The NDP has been calling for new housing construction, with the caveat that newly built homes should be earmarked for low-income families.

How many homes does Canada need?

The federal government, opposition parties and numerous economists have in recent years argued that Canada doesn’t have enough homes for its population.

A 2021 paper by Scotiabank reported that Canada has the fewest homes per 1,000 residents of any G7 nation, something the bank described as a “structural housing shortage.”

The 2022 budget includes a similar analysis which shows that Canada is below the OECD average for homes per 1,000 residents — behind France, Japan and Germany, but ahead of Australia and New Zealand.

Pomeroy said statistics like those don’t adequately support the government’s undersupply argument since other important factors are left out — such as the fact that Canada has the second-largest average household size in the G7.

He said Canada’s recent pace of new housing starts has kept up with population growth — even as home prices have been hitting new record highs.

“When you look at the data, it doesn’t support this idea that we have a lack of supply, certainly at a national aggregate level,” Pomeroy said.

Canada added more than 271,000 new homes in 2021, according to Canada Mortgage and Housing Corporation data.

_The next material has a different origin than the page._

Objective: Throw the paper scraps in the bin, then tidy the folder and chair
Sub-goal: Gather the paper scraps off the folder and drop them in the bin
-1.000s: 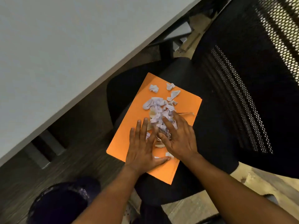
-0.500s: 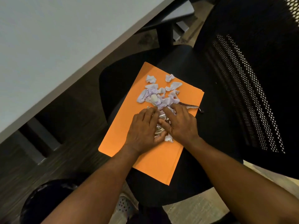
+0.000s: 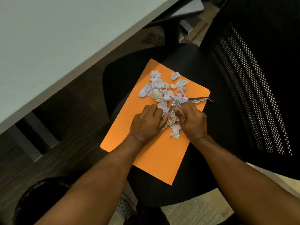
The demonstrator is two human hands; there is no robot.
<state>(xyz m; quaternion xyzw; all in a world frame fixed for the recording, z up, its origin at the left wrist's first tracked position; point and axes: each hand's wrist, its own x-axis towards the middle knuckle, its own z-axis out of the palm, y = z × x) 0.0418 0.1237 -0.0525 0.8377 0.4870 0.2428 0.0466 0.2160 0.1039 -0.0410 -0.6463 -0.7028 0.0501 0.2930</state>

Housing and Diversity and Inclusion Minister Ahmed Hussen has said repeatedly that a lack of supply is behind Canada’s housing affordability crisis. (Adrian Wyld/The Canadian Press)

Robert Kavcic, a senior economist with the Bank of Montreal, also has questioned the government’s ability to stimulate more construction.

“The challenge here is that we are already seeing a record number of units under construction, and the sector is pushing against labour and capacity constraints as it is,” he wrote in a response to the budget.

Kavcic also noted that if the government succeeds in accelerating new construction, it could backfire by driving up material costs and aggravating inflation, pushing housing prices higher.

Ottawa says other factors contributing to high prices

In an email to CBC News, a spokesperson for Hussen added nuance to the government’s argument that undersupply has driven up prices.

“There are a number of factors that are making housing more expensive, but the biggest issue is supply,” wrote Daniele Medlej. 

“However, we recognize that there are other elements at play, which is why we are putting in place multiple measures to curb unfair practices in the housing market, including banning foreign homebuyers, introducing an anti-flipping tax and banning blind bidding.”

Whitehead said government efforts to boost new supply and change regulations are dwarfed by the forces of macroeconomics, such as income levels and interest rates.

Short of instituting politically toxic measures such as capital gains or inheritance taxes, she said, the Canadian government will have little direct control over prices.

“I wish I could be more cheerful about it,” Whitehead said. “What I am saying is that there’s no harm in building houses. You should still go on building the houses and try to allocate them to people in need.”